In the final round, Zelensky won over 70% of the vote in a landslide victory. Two months later, he initiated pre-term elections for Ukraine’s parliament, and his newly-formed party, also called Servant of the People, won a majority of seats, the first time in independent Ukraine that a president had a majority in the assembly.

Some argued that Zelensky was indebted to another oligarch, former governor of the Dnipropetrovsk region Ihor Kolomoisky, who allegedly defrauded his own PrivatBank of US$5.5 billion and was put on the United States’ sanctions list in 2021. Kolomoisky had funded Zelensky’s company and advised the presidential candidate on several occasions.

It seems probable that Russia also welcomed the election of Zelensky, who had vowed to end the conflict in the Donbas. On paper, he was a welcome alternative to the nationalistic Poroshenko, and a native Russophone who made frequent visits to Moscow. Indeed, Zelensky began by initiating some exchanges of prisoners with the Russian-backed separatists of the so-called national republics of Donetsk and Luhansk.

He baulked, however, at Russia’s insistence on adhering to the Minsk Accords, an ill-fated armistice that brought a temporary halt to the most serious fighting in the Donbas, with France and Germany as mediators. Both Accords were signed after serious defeats for the Ukrainian army (in September 2014 and February 2015), and demanded concessions of autonomy for the Donetsk and Luhansk regions.

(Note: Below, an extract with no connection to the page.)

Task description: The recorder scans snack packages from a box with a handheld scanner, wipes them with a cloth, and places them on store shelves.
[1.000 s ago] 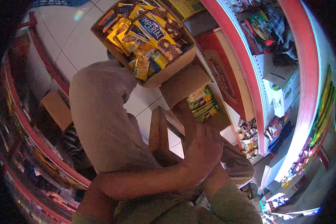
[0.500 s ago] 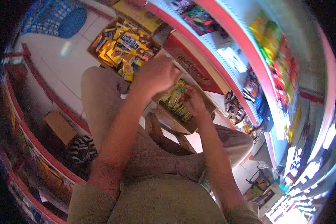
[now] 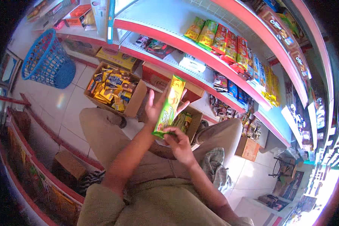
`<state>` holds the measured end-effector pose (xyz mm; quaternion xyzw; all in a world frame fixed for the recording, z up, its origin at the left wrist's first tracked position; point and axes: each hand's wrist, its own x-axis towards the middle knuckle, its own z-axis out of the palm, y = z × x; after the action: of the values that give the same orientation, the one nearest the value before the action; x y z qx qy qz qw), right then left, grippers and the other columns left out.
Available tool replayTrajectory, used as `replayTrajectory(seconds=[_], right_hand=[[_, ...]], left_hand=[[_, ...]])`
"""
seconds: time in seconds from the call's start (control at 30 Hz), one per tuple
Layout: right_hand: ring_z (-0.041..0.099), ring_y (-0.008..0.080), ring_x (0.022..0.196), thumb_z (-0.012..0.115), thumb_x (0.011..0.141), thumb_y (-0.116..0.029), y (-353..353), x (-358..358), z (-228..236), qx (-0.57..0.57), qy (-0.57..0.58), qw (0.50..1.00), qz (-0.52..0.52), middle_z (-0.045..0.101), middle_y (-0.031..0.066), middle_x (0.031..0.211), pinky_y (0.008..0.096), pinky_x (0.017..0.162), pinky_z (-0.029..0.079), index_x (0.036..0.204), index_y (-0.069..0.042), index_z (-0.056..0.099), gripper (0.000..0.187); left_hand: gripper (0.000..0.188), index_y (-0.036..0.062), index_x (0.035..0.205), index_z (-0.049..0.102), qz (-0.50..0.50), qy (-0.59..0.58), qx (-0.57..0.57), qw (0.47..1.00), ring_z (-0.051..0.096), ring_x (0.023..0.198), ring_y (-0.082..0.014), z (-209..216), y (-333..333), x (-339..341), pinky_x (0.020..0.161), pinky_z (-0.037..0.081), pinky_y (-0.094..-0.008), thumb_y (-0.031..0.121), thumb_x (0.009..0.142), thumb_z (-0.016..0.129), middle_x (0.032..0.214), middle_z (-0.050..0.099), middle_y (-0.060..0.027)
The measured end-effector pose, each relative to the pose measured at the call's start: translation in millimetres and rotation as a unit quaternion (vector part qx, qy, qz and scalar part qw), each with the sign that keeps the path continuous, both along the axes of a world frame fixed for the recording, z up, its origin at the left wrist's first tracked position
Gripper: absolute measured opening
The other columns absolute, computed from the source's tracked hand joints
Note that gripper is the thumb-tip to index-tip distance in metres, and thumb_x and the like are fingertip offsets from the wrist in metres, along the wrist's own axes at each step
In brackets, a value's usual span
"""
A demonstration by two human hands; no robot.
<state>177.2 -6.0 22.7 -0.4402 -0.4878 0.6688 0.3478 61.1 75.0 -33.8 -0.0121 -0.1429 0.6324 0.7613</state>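
Note:
A long, flat green-and-yellow snack packet (image 3: 169,107) slants across both my hands above my lap. My left hand (image 3: 153,110) cradles it from behind, with thumb and fingers spread and showing at either side. At the packet's lower end, my right hand (image 3: 180,147) pinches the edge between thumb and fingers. Behind it, partly hidden, a cardboard box of green packets (image 3: 182,122) sits between my knees. To the left stands an open cardboard box (image 3: 135,98) filled with yellow snack packets (image 3: 111,88).
Shelves with red edges (image 3: 158,32) run along the far and right sides, with colourful packets (image 3: 224,41) on them. A blue plastic basket (image 3: 51,62) stands on the tiled floor at far left. Low red-edged shelving (image 3: 41,165) lines the left; a brown carton (image 3: 246,148) is at right.
Both hands have come up out of the area over the boxes, and the snack packet now shows between them. The view has tilted up, bringing more of the shelves and basket into sight.

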Motion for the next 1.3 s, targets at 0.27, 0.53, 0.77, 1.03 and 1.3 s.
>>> replayTrajectory(seconds=[0.27, 0.53, 0.77, 1.03, 1.3], right_hand=[[0.058, 0.007, 0.084, 0.064, 0.091, -0.005, 1.7, 5.5, 2.1, 0.186, -0.264, 0.946, -0.022, 0.063, 0.004, 0.095, 0.023, 0.069, 0.049, 0.11, -0.003, 0.056, 0.02], [0.061, 0.0153, 0.095, 0.064, 0.092, -0.01, 9.4, 12.8, -18.0, 0.033, -0.093, 0.992, -0.078, 0.065, 0.0105, 0.1, 0.0294, 0.085, 0.049, 0.108, 0.0, 0.056, 0.021], [0.058, 0.0299, 0.111, 0.074, 0.079, -0.015, -15.2, 77.9, 72.1, 0.194, -0.416, 0.879, 0.128, 0.058, 0.0157, 0.124, 0.0417, 0.096, 0.045, 0.123, -0.009, 0.06, 0.046], [0.047, 0.0436, 0.115, 0.076, 0.07, -0.026, -119.0, 178.6, 40.7, 0.146, -0.547, 0.823, 0.037, 0.043, 0.0275, 0.127, 0.047, 0.096, 0.044, 0.122, 0.001, 0.054, 0.063], [0.041, 0.0481, 0.121, 0.071, 0.06, -0.014, 23.0, 40.8, 7.1, 0.399, -0.477, 0.783, -0.024, 0.039, 0.0286, 0.132, 0.0516, 0.104, 0.035, 0.121, -0.004, 0.057, 0.063]], left_hand=[[0.059, 0.0119, 0.148, 0.032, -0.026, 0.099, -0.075, 0.992, 0.036, 0.138, -0.0325, -25.5, 23.7, 3.8, 0.104, 0.044, -0.0448, 0.044, 0.099, 0.039, 0.149, 0.037, -0.0172], [0.069, 0.0139, 0.143, 0.041, 0.078, 0.591, -0.226, 0.771, 0.058, 0.091, -0.0165, 0.1, 25.1, -12.8, 0.075, 0.05, -0.0286, 0.023, 0.083, 0.075, 0.115, 0.054, -0.0063], [0.057, 0.0081, 0.143, 0.039, 0.025, 0.257, -0.102, 0.961, 0.053, 0.124, -0.0293, 8.4, 22.3, -11.3, 0.098, 0.048, -0.0395, 0.012, 0.09, 0.059, 0.127, 0.055, -0.0106], [0.076, 0.0042, 0.149, 0.027, -0.065, 0.025, -0.056, 0.996, 0.026, 0.144, -0.0336, 21.2, 19.0, -6.8, 0.117, 0.022, -0.0486, 0.057, 0.095, 0.034, 0.156, 0.027, -0.0138], [0.072, 0.0027, 0.144, 0.036, -0.123, 0.028, -0.055, 0.99, 0.035, 0.137, -0.0349, -2.3, 12.3, 27.6, 0.115, 0.027, -0.0478, 0.055, 0.095, 0.034, 0.149, 0.036, -0.02]])
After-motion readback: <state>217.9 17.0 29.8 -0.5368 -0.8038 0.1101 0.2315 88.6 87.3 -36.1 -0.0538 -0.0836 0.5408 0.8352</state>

In his early months in office, little seemed to go right for the neophyte president. By March 2020, Prime Minister Oleksii Honcharuk had resigned, and a new Cabinet was installed under Prime Minister Denis Shmyhal, an entrepreneur and former governor of the western region of Ivano-Frankivsk.

Zelensky also ran into difficulties with US president Donald Trump, who tried to tie arms exports to Ukraine with efforts to uncover damaging information about his rival Joe Biden’s son Hunter, who served on the board of the Ukrainian gas company Burisma.

Though he became more wary of Russia, Zelensky refused to believe the likelihood of an invasion in February 2022, pleading for Western media to cease such discussions since they undermined investment into Ukraine.

When the war began, Zelensky’s popularity had fallen to less than 30%. His governance seemed destined to be hailed as a short-term aberration.

Yet he had the basic tools for strong leadership. He had already used them to shut down several Russian-language websites and publications; place one of the most powerful backers of Putin in the Parliament, Viktor Medvedchuk, under house arrest; and ban several leftist political parties deemed treacherous.

When the invasion began, and Russia attacked on seven fronts, reaching the outskirts of Kyiv within days, the United States offered to rescue Zelensky. He turned them down, declaring that he needed ‘ammunition, not a ride’, a statement that came to epitomise his bravery and unify the country.

After the liberation of localities around Kyiv, Zelensky first visited the sites of massacres at Izium and Bucha carried out by the Russian troops. It was an occasion that visibly aged and hardened him. Thereafter, he refused to trust Putin or negotiate with the Russians. He has maintained this resolve.

The war has enhanced his natural ability to communicate in social media clips: familiar, reassuring, and not only with his own people but with much of the world. To the West, he has constantly demanded more weapons and aid, arguing that he is fighting for democracy and the freedom of those countries anxious to roll back the Russian tide.

The past problems of this troubled state have been overshadowed by Russian war crimes, the heroism of Uktraine’s defenders, and the suffering of its population. Resistance is personified by the country’s leader. Zelensky has become Ukraine.